Day 4 (Wed 17 Jan): Univarite Data: Manipulating Tables
LAB 00 due by 2359
HW 00 assigned
Please go through Day 3 and Day 4 lecture notes in small groups.
You may also work on your lab00 or hw00. Collaboration is allowed.
Section 3001 substitute: Professor Marius Ionescu
Section 4001 substitute: Professor Marius Ionescu
Day 5 (Fri 19 Jan): NO CLASSES TODAY [SNOW DAY] ❄ ❅ ❆ ❄ ❅ ❆
Day 6 (Mon 22 Jan): Univariate Data: Categorical, Histogram, Bar Graphs
Go over Day 4: Univarite Data: Manipulating Tables
Day 7 (Wed 24 Jan): Multivariate Data: Sorting, Scatterplots, Exploratory Data Analysis (EDA)
Go over Day 4: Univarite Data: Manipulating Tables [finish the last few questions at the end]
Example Zip File
Go over Day 5: Univariate Data Simple Models [finish this lecture notes on your own (there is just 1 problem here); the answers are posted on Day 6]
HW 00 due by 2359
HW 01 assigned
Day 8 (Fri 26 Jan): Data Manipulation, Functions
Go over Day 7: Multivariate Data: Sorting, Scatterplots, Exploratory Data Analysis
QUIZ 00 [this quiz will cover Day 01 - Day 05 material]

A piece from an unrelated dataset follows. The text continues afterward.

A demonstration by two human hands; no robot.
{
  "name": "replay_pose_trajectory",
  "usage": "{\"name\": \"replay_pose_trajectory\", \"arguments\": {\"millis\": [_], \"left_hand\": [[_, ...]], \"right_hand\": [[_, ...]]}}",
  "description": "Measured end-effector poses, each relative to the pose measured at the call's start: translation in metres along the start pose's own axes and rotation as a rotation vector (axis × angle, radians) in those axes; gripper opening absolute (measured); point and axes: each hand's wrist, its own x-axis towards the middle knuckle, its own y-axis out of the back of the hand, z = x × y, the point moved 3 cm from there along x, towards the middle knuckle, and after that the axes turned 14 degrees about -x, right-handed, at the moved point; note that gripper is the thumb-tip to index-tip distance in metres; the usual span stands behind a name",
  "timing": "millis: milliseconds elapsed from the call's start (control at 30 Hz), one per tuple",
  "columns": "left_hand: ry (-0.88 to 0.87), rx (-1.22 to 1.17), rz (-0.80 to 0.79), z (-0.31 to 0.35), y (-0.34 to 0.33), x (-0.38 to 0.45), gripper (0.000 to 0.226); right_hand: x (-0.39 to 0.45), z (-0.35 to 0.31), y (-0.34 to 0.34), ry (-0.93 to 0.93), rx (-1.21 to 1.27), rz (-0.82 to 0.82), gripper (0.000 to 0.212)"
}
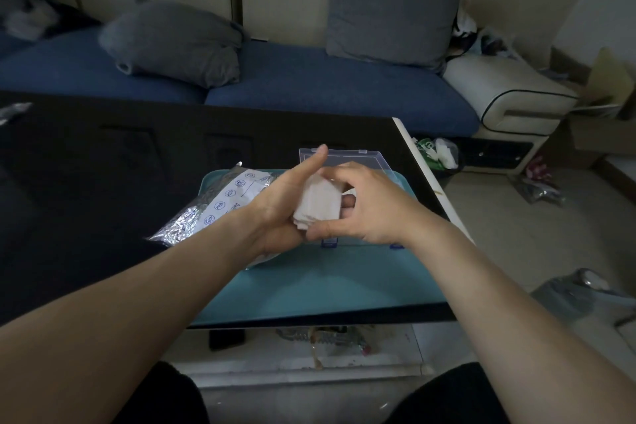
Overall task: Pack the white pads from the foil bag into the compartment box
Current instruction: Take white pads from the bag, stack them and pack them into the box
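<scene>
Several white pads [318, 205], stacked, sit between my fingers: left hand [282, 213] cradles them, thumb up; right hand [361, 208] pinches their edges. Soft, light, likely slippery; I'd grip the flat faces. Compartment box [344, 157] lies beyond my fingertips, I think open.

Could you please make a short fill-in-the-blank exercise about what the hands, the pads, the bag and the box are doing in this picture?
1. Both hands hold a stack of white pads above the ____ mat.
2. The foil bag lies to the ____ of the left hand.
3. The clear compartment box is partly hidden ____ the right hand.
4. The left hand's ____ points up.

Missing words: teal; left; behind; thumb
</scene>
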Motion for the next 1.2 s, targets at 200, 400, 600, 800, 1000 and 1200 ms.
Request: {"name": "replay_pose_trajectory", "arguments": {"millis": [200, 400, 600, 800, 1000, 1200], "left_hand": [[-0.006, 0.032, -0.020, 0.000, 0.001, 0.000, 0.036], [-0.001, 0.044, -0.021, 0.001, 0.005, 0.004, 0.072], [-0.012, -0.015, 0.046, -0.001, 0.000, 0.005, 0.076], [-0.041, 0.021, 0.082, -0.002, 0.005, 0.006, 0.070], [-0.035, 0.105, 0.023, -0.001, -0.001, 0.001, 0.065], [0.013, 0.294, -0.041, -0.004, 0.016, -0.003, 0.034]], "right_hand": [[-0.003, 0.012, 0.014, -0.054, 0.009, 0.107, 0.079], [-0.005, 0.005, 0.010, -0.003, -0.013, 0.087, 0.086], [-0.004, 0.001, 0.009, -0.019, -0.062, 0.114, 0.079], [-0.005, -0.001, 0.006, -0.032, -0.160, 0.071, 0.096], [-0.005, -0.005, 0.010, -0.040, -0.218, 0.119, 0.071], [-0.010, 0.003, 0.008, -0.117, -0.262, -0.013, 0.075]]}}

You have 20 minutes to complete and upload the quiz to Blackboard.
Will be given as a password-protected zip folder.
I will write down the password on the board on the day of the quiz.

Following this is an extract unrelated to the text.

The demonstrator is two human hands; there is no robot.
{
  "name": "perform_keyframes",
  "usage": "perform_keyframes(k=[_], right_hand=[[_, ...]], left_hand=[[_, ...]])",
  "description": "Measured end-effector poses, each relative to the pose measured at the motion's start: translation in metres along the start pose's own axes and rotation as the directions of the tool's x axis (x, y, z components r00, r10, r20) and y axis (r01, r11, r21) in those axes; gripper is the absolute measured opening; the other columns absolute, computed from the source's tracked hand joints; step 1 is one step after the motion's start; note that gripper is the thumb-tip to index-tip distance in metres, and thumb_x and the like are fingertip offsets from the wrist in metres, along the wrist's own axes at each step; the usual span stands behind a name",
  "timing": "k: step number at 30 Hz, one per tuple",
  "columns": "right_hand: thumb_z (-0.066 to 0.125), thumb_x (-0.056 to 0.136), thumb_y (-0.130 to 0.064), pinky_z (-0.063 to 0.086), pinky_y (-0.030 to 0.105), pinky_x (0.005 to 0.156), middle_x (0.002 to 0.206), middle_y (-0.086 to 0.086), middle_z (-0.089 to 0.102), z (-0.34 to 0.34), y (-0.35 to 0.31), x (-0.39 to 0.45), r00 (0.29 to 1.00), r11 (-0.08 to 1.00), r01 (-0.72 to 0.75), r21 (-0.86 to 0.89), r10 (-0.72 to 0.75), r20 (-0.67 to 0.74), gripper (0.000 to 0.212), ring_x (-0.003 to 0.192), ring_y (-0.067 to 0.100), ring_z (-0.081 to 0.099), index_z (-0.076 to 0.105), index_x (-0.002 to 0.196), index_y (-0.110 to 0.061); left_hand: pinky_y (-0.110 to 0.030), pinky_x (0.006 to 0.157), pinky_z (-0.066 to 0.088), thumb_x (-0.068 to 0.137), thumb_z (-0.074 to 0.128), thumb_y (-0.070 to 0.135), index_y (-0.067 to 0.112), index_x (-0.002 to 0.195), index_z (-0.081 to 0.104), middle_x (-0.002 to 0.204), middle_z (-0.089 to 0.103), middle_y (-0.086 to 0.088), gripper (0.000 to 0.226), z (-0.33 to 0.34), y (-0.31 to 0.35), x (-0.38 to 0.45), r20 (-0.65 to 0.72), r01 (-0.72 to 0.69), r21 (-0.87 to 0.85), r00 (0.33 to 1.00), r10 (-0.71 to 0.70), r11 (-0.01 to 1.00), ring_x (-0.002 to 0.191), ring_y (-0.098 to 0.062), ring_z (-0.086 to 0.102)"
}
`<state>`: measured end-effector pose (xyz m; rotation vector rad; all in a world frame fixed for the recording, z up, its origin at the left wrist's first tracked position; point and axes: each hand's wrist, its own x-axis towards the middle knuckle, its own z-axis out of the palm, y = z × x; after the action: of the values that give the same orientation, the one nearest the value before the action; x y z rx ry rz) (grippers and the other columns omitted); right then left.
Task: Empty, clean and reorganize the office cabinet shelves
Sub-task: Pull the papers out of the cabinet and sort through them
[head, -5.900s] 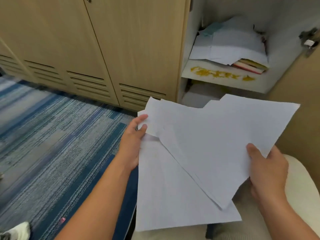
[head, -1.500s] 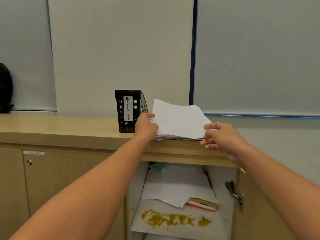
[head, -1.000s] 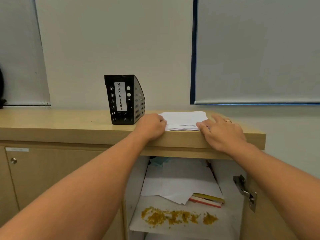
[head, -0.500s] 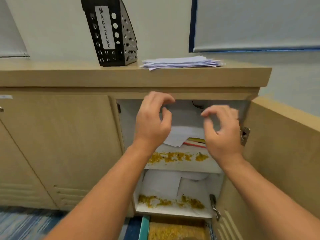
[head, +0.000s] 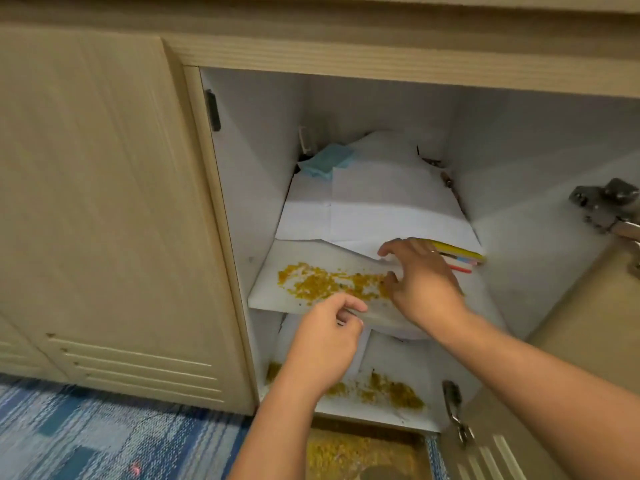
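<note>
Head view looks down into an open cabinet (head: 540, 140) with white walls. Its door (head: 588, 341) swings out at 3 o'clock, with a metal hinge (head: 609, 209) on it.

On the upper shelf (head: 270, 292) sits a messy pile of white papers (head: 374, 202), filling the back and middle. A blue thing (head: 329, 161) lies at the back, at 11 o'clock from the pile; what it is cannot be told. Under the pile's right front corner some thin books (head: 460, 258) poke out, with yellow, white and red edges. Yellow crumbs (head: 325, 282) are spread across the front of this shelf.

The right hand (head: 419, 282) is over the front of the upper shelf, fingers spread open. Its fingertips are at the front edge of the papers, just beside the books. It holds nothing. A ring shows on one finger.

The left hand (head: 325, 344) is lower, at 7 o'clock from the right hand, in front of the shelf's front edge. Its fingers are curled loosely and it holds nothing.

On the lower shelf (head: 346, 407) lie more white papers (head: 391, 355), partly hidden by the arms, and more yellow crumbs (head: 391, 393) near the front.

A closed door (head: 104, 202) fills 9 o'clock. Blue striped carpet (head: 86, 441) covers the floor at 7 o'clock.
</note>
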<state>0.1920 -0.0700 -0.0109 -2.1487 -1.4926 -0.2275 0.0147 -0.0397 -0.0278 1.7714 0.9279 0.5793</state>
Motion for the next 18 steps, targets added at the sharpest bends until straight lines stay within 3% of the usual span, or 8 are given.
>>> perform_keyframes(k=[4,6,10,12,15,18], right_hand=[[0.068,0.080,-0.023,0.025,0.042,0.112,0.154,0.004,0.031,0.009,0.006,0.054,0.989,0.925,0.146,-0.350,-0.134,0.058,0.076,0.144,0.027,0.023,0.035,0.148,-0.029],[0.068,0.081,-0.029,0.016,0.046,0.117,0.162,0.006,0.015,0.013,0.006,0.075,0.978,0.849,0.190,-0.494,-0.119,0.172,0.090,0.149,0.030,0.011,0.017,0.156,-0.030],[0.069,0.077,-0.044,0.007,0.052,0.120,0.164,0.006,-0.005,0.022,0.004,0.096,0.929,0.766,0.278,-0.580,-0.059,0.366,0.111,0.151,0.032,-0.001,-0.006,0.157,-0.031],[0.066,0.081,-0.045,0.007,0.053,0.120,0.164,0.006,0.001,0.025,0.003,0.102,0.922,0.742,0.312,-0.593,-0.086,0.378,0.104,0.151,0.032,0.005,-0.002,0.158,-0.029],[0.057,0.092,-0.034,0.026,0.046,0.112,0.152,0.004,0.038,0.023,-0.002,0.114,0.956,0.759,0.258,-0.597,-0.113,0.270,0.064,0.137,0.028,0.038,0.030,0.150,-0.026],[0.056,0.093,-0.029,0.045,0.035,0.081,0.114,0.005,0.067,0.006,-0.011,0.122,0.980,0.805,0.187,-0.564,-0.113,0.164,0.031,0.102,0.030,0.063,0.057,0.123,-0.026]], left_hand=[[-0.029,0.071,0.052,0.093,0.051,0.008,0.033,0.090,0.066,0.086,0.068,0.000,0.029,0.003,0.003,0.011,-0.069,-0.011,-0.113,0.998,0.004,0.993,0.075,-0.014,0.062],[-0.028,0.071,0.052,0.092,0.052,0.006,0.033,0.087,0.067,0.085,0.069,-0.001,0.031,0.004,0.005,0.014,-0.071,-0.011,-0.165,0.997,0.000,0.986,0.075,-0.015,0.062],[-0.032,0.074,0.053,0.091,0.055,0.005,0.031,0.081,0.068,0.083,0.069,-0.002,0.032,0.001,0.003,0.022,-0.089,-0.009,-0.229,0.996,-0.012,0.973,0.076,-0.022,0.064],[-0.032,0.073,0.053,0.091,0.054,0.005,0.038,0.081,0.068,0.083,0.070,-0.001,0.037,-0.001,0.003,0.024,-0.100,-0.014,-0.248,0.995,-0.011,0.969,0.075,-0.021,0.064],[-0.035,0.077,0.055,0.091,0.055,0.004,0.050,0.080,0.066,0.082,0.070,0.001,0.049,-0.004,0.004,0.024,-0.127,-0.029,-0.295,0.992,-0.009,0.955,0.076,-0.021,0.064],[-0.036,0.078,0.056,0.091,0.055,0.002,0.048,0.077,0.068,0.080,0.071,0.003,0.050,-0.009,0.005,0.024,-0.155,-0.046,-0.340,0.988,-0.008,0.939,0.076,-0.018,0.065]])
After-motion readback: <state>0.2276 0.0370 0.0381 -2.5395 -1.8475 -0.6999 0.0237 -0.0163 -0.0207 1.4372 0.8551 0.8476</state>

If you cannot get jupyter notebook open by yourself on the first quiz, you will receive 10% penalty.
To ensure you are set-up for success, there is a practice zip folder to test on under Day 07 Website Folder. The password is "password". If you can unzip it, save it in a local folder, and open the jupyter notebook, you should be good to go for the quiz.

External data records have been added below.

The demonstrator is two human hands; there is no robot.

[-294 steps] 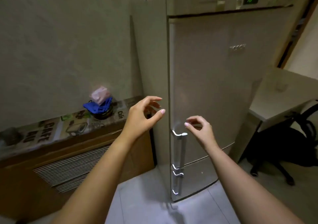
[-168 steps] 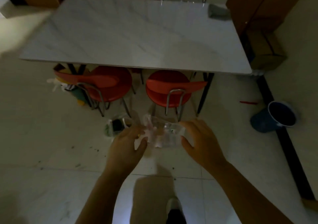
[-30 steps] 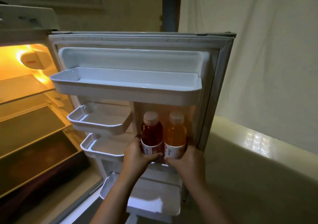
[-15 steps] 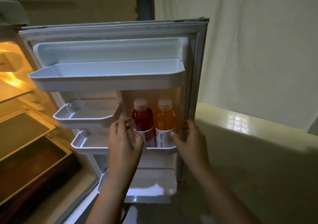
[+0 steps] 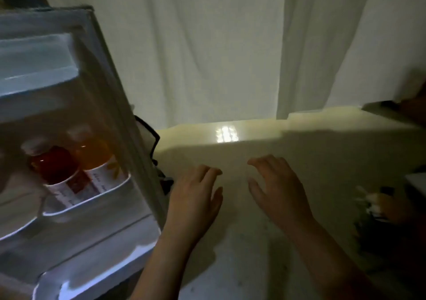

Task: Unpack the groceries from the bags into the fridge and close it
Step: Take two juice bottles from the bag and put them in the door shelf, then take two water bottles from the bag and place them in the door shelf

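Both grips empty, left hand (image 5: 196,198), right hand (image 5: 276,189), 2 bottles (image 5: 69,163) left

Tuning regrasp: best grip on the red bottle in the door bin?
Likely the neck and cap of the red bottle, from above and the front. The door bin wall hides its lower body, and the orange bottle crowds one side.
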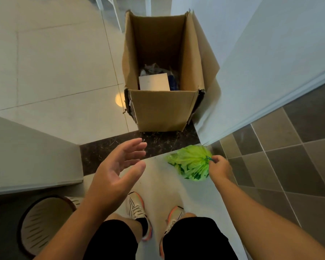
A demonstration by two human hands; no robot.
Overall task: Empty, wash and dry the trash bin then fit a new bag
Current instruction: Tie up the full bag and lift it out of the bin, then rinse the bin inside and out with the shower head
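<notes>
My right hand [219, 168] grips the gathered neck of a filled green trash bag [190, 162], which hangs low over the floor at the doorway. My left hand [118, 169] is raised in front of me with straight, spread fingers and holds nothing. A tall open cardboard box [163, 109] stands on the floor ahead, beyond the dark threshold strip [105, 149]. Inside it lie a white card [154, 82] and some crumpled rubbish. No trash bin can be seen.
A white wall [251, 62] runs along the right of the box and a white wall corner [30, 156] juts in on the left. Brown tiles [289, 156] cover the right floor. A round mat [45, 226] lies at lower left. My two shoes stand below.
</notes>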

Objectives that may be on Quiz 00:
how to read a data table from a CSV file
how to use the .column, .select, and .with_column functions
how to use .column with another function (such as .mean) to calculate an average
how to use .where and a predicate (such as are.equal_to) to filter a data table
how to use .sort to sort the values of a table from low to high or high to low
make visualizations such as scatter plot, horizontal bar graph, and histogram
interpret a histogram
Day 9 (Mon 29 Jan): Multivariate Data: Applying Functions
Go over Day 8: Data Manipulation, Functions
Go over Day 9: Multivariate Data: Applying Functions
HW 02 assigned
Day 10 (Wed 31 Jan): Multivaritate Data: Lab
Section 3001 ONLY: finish last two questions on Day 9 Lecture Notes
LAB 01 assigned
HW 01 due by 2359
Day 11 (Fri 2 Feb): Advanced Data Manipulation: Joining and merging
Day 12 (Mon 5 Feb): Advanced Data Manipulation: Pivot Tables
HW 02 due by 2359
Day 13 (Wed 7 Feb): Advanced Data Manipulation: Branching and Function Wrapping
Go over Day 12: Advanced Data Manipulation: Pivot Tables
Go over Day 13: Advanced Data Manipulation: Branching and Function Wrapping
QUIZ 01
LAB 01 due by 2359
HW 03 assigned
Day 14 (Fri 9 Feb): Advanced Visualization: Storytelling
Go over Day 12: Advanced Data Manipulation: Pivot Tables
Go over Day 13: Advanced Data Manipulation: Branching and Function Wrapping
Go over Day 14: Advanced Visualization: Storytelling [go through this on your own]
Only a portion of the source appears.